Multihomed server for backup & load balancing

Nate Duehr nate at natetech.com
Fri Feb 16 07:07:02 UTC 2001


On Thu, Feb 15, 2001 at 04:56:30PM -0500, Kevin Darcy wrote:

> I think you'll find that *most* clients will eventually fail over, but
> the failover timeout will vary from client platform to client platform.
> Of course, if a client is lucky enough to get the live address first in
> the address list, then there's not timeout at all.
> 
> One huge advantage of something like Local Director or BGP4 (I assume
> that's what you meant; I've never heard of "MGP4") is that they eliminate
> the timeout completely. Also, the higher-end products allow you present a
> whole farm of servers as a single address and to dynamically shift the
> traffic between them as load conditions change. They are therefore a much
> more elegant solution than plain old DNS "round-robin", although often
> very expensive...

Kevin, this sounds like you have personal experience with the
LocalDirector.  You have me curious now.  Does the Cisco LocalDirector
properly load-balance DNS traffic against multiple real servers?  Seems
like it would be rather interesting to get this to work.

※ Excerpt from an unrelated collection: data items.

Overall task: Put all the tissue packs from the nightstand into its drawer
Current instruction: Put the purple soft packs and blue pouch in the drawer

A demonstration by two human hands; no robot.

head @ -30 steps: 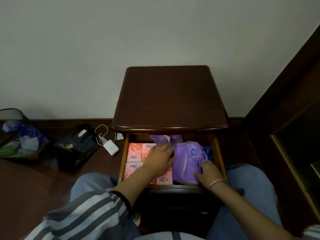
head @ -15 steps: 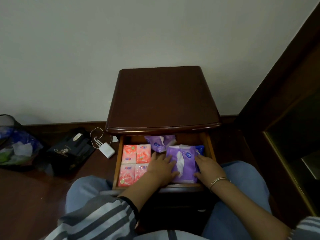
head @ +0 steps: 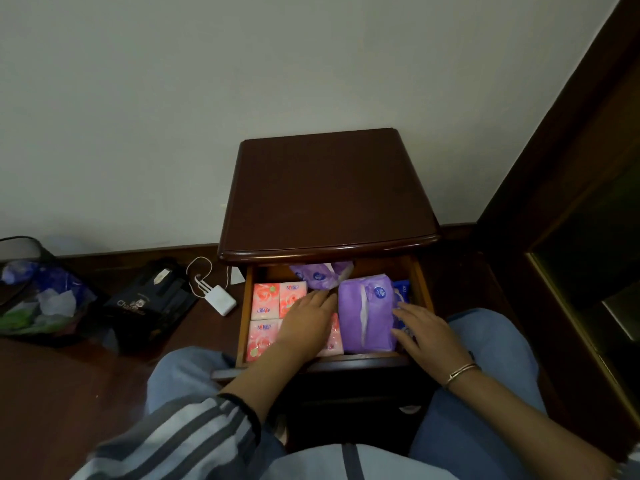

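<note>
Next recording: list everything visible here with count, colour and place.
nightstand: one, dark brown, against the wall
drawer: one, brown, pulled open below its top
pink tissue packs: at least four, left half of drawer
large purple pack: one, right half of drawer
small purple pack: one, back of drawer
blue pack: one, drawer's right edge, mostly hidden
charger: one, white, floor left of nightstand
black box: one, floor beside charger
bin: one, dark, far left floor
bracelet: one, metallic, right wrist
left hand: one, flat on pink packs
right hand: one, touching large purple pack's right side
</note>
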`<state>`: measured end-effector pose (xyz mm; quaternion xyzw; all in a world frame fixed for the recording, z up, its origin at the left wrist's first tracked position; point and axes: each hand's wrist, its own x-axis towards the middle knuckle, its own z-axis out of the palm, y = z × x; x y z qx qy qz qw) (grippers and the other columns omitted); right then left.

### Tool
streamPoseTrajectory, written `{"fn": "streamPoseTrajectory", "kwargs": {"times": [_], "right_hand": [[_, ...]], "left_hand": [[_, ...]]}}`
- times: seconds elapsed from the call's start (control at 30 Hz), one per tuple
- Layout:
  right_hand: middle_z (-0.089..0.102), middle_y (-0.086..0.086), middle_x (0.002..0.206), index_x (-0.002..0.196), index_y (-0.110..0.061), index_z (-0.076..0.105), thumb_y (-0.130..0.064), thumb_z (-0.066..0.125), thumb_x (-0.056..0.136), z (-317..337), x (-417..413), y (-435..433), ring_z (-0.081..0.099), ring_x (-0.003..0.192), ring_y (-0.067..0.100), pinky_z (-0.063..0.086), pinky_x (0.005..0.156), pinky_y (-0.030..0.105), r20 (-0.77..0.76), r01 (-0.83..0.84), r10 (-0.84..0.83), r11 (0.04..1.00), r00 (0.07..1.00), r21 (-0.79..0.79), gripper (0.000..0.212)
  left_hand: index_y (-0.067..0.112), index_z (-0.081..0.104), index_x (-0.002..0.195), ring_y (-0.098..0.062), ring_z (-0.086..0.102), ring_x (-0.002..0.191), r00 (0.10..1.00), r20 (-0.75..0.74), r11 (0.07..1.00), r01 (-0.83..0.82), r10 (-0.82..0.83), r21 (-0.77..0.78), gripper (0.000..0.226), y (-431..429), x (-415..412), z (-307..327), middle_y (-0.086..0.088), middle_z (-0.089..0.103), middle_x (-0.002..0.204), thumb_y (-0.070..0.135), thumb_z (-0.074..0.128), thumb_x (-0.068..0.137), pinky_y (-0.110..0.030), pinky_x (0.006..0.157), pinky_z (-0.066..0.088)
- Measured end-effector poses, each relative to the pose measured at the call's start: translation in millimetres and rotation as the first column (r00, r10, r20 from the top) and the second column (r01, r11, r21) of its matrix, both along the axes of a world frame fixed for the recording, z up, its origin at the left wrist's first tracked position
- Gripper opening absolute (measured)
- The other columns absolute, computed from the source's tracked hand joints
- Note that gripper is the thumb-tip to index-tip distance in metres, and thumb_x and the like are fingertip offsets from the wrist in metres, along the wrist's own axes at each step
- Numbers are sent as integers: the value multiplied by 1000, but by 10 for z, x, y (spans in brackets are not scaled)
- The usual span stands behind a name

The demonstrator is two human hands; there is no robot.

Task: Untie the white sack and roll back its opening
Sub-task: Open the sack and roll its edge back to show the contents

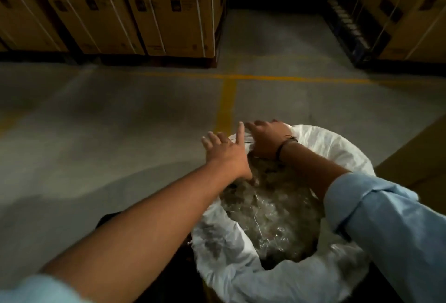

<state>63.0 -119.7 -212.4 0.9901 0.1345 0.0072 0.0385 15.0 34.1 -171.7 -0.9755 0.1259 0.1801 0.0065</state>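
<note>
White sack (333, 148) already open; left hand (223, 150) spread and empty, right hand (264, 137) apparently pressing the far rim: both should grip there and fold outward evenly.

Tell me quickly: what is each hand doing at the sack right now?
Left hand: open, fingers spread, holding nothing, at the far rim of the white sack.
Right hand: curled over that far rim; actual grip cannot be told.

We record the sack (333, 148) as white, its contents a mottled grey-brown under clear, glinting film. Beyond the sack, the grey floor (120, 121) carries yellow lines (226, 100). Behind those, tan cartons (96, 8) bear pale straps and dark square labels. Sleeves (391, 225): light blue.
</note>
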Motion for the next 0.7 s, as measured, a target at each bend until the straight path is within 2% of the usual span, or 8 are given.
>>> {"fn": "streamPoseTrajectory", "kwargs": {"times": [0.13,0.23,0.33,0.43,0.5,0.57,0.63,0.7], "right_hand": [[59,10,120,148,-18,32,-58,67,70,-95,-134,-30,67,87,33,46,84,41,112,-77,88,992,990,-100,94],[54,16,123,150,-11,32,-62,61,66,-230,-306,-165,66,77,33,42,78,42,243,-50,96,981,965,-187,103],[58,17,123,149,-11,36,-61,47,79,-391,-390,-282,63,77,34,40,82,46,419,-17,107,977,902,-213,87],[66,14,110,141,-11,48,-55,46,97,-509,-414,-490,64,98,38,40,98,59,561,74,37,982,827,-173,63],[67,13,91,124,-6,61,-58,22,102,-475,-401,-567,66,92,37,39,102,61,505,91,-44,994,862,-67,69],[64,12,76,98,-6,66,-69,11,96,-440,-403,-559,64,71,35,48,88,51,392,64,-64,998,918,14,84],[63,12,71,86,-7,62,-76,24,87,-375,-420,-521,61,63,34,46,67,41,324,56,-74,996,943,64,78],[64,15,72,86,-5,61,-62,34,74,-334,-441,-533,62,64,37,45,61,41,283,81,-111,990,953,116,64]], "left_hand": [[18,-22,156,-38,51,131,984,-79,969,-174,162,-177,125,-177,247,-247,-20,48,148,41,75,82,-46,103,43],[17,49,145,-30,63,119,991,-58,955,-132,121,-266,69,-256,319,-309,-9,64,133,36,71,82,-36,89,52],[13,69,110,-29,70,100,994,-111,934,-55,17,-353,43,-239,346,-291,-10,73,111,34,78,73,-31,75,53],[4,72,96,-26,72,83,968,-248,888,-83,-36,-453,49,-33,482,-257,-10,76,92,31,92,60,-35,70,56],[4,72,97,-22,70,75,939,-339,863,-128,-53,-489,59,139,583,-255,-11,76,88,33,96,53,-35,73,57],[2,70,102,-19,69,75,908,-418,866,-185,-31,-465,65,257,650,-252,-16,76,97,33,97,50,-32,70,57],[6,67,112,-16,71,83,891,-450,895,-160,-49,-416,65,242,646,-174,-12,74,107,31,96,59,-24,68,57],[12,52,136,-26,60,118,961,-244,975,76,-127,-208,96,99,607,-72,-13,59,135,54,91,59,-36,98,51]]}}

Now you have me wanting to go read through the documentation on my
employer's load-balancer du jour, the Alteon to see if they do this or
not.

Other questions I would have would be are the real servers on
non-routable IP addresses (10.x.x.x, etc.) or real IP's behind a NAT in
the load-balancer.  Seems like the servers themselves would be quite
confused by having private-side addresses and this would cause a number
of problems with doing recursion from them -- the replies may not get
back to them from other nameservers if the NAT isn't done right.

Now you have me REALLY curious.  I'm going to have to grab a notebook
and pen and draw up a few hypotheticals about how this might (not) work.